A Fire Safety Schedule is only applicable if any of the above occurred after 1988.
Additionally, the significance of the date of 1st July 1988 is that it’s when Part (#59) titled Maintenance of Fire and Other Safety Measures was added to Ordinance 70 of the NSW Local Government Act (1919), under which Local Government was for the first time given the ability to require “essential fire safety measures” and “annual compliance certificates” within the Conditions of their Consents for Development Applications.
The above has now been superseded by Reg. 182 of the NSW Environmental Planning and Assessment Regulation (2000).
You mentioned in your last post that a recent fire safety audit inspection would make sure that your “unit is compliant”. I assume you meant so that the Common Property would be compliant, but again I wonder that if your Plan doesn’t have a Fire Safety Schedule (FSS), what fire-safety related items the Inspector is auditing, how they decide whether those get a pass or a fail, and how they determine what if any additional items are required.

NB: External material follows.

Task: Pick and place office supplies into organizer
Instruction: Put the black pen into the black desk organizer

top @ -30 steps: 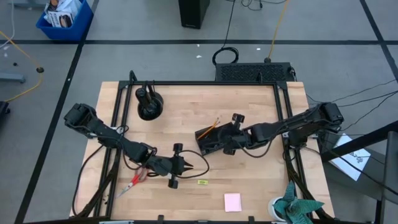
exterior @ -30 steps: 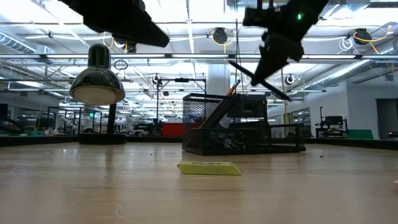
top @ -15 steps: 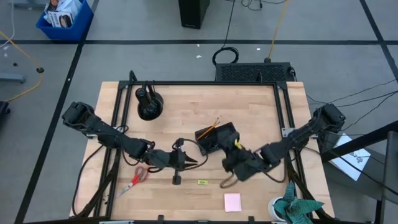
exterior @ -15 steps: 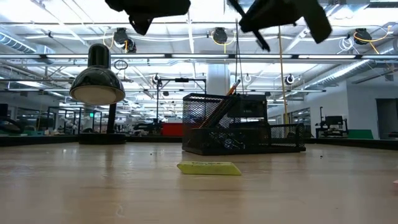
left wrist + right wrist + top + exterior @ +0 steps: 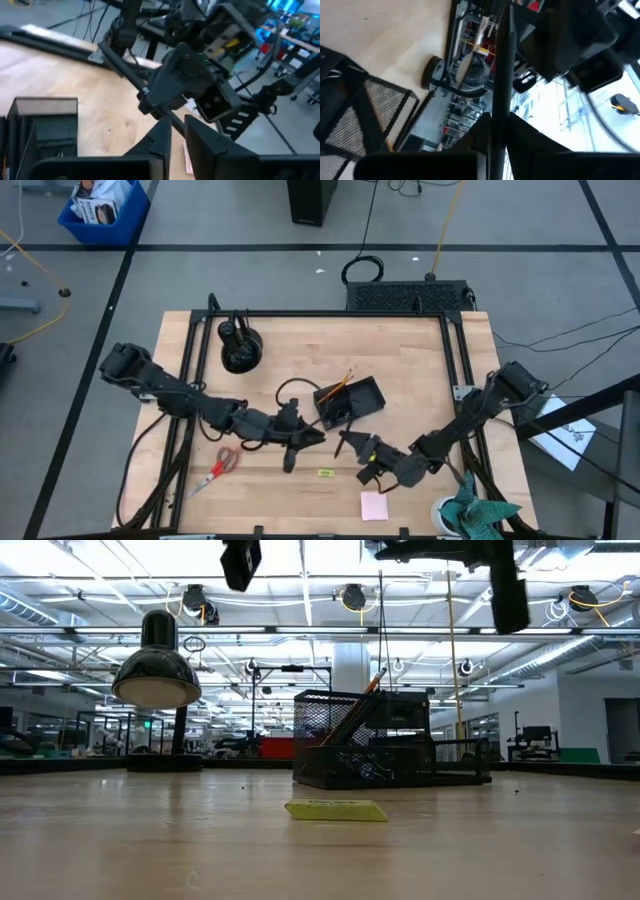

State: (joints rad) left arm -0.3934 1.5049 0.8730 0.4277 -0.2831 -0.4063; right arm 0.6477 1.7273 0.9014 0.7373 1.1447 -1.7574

Finally, as I mentioned before, the absence of a legal requirement to undertake annual inspections against a FSS doesn’t mean that your Owners Corporation (O/C) shouldn’t regularly cast a collective eye around its Common Property to check for fire-related hazards, or even that it engages a properly qualified person to do that against a scope-of-work provided by the O/C; but that’s prudent, not compulsory action, and the outcome is not externally reportable (i.e. outside of the O/C).
I think that this topic has just about run its course now; don’t you?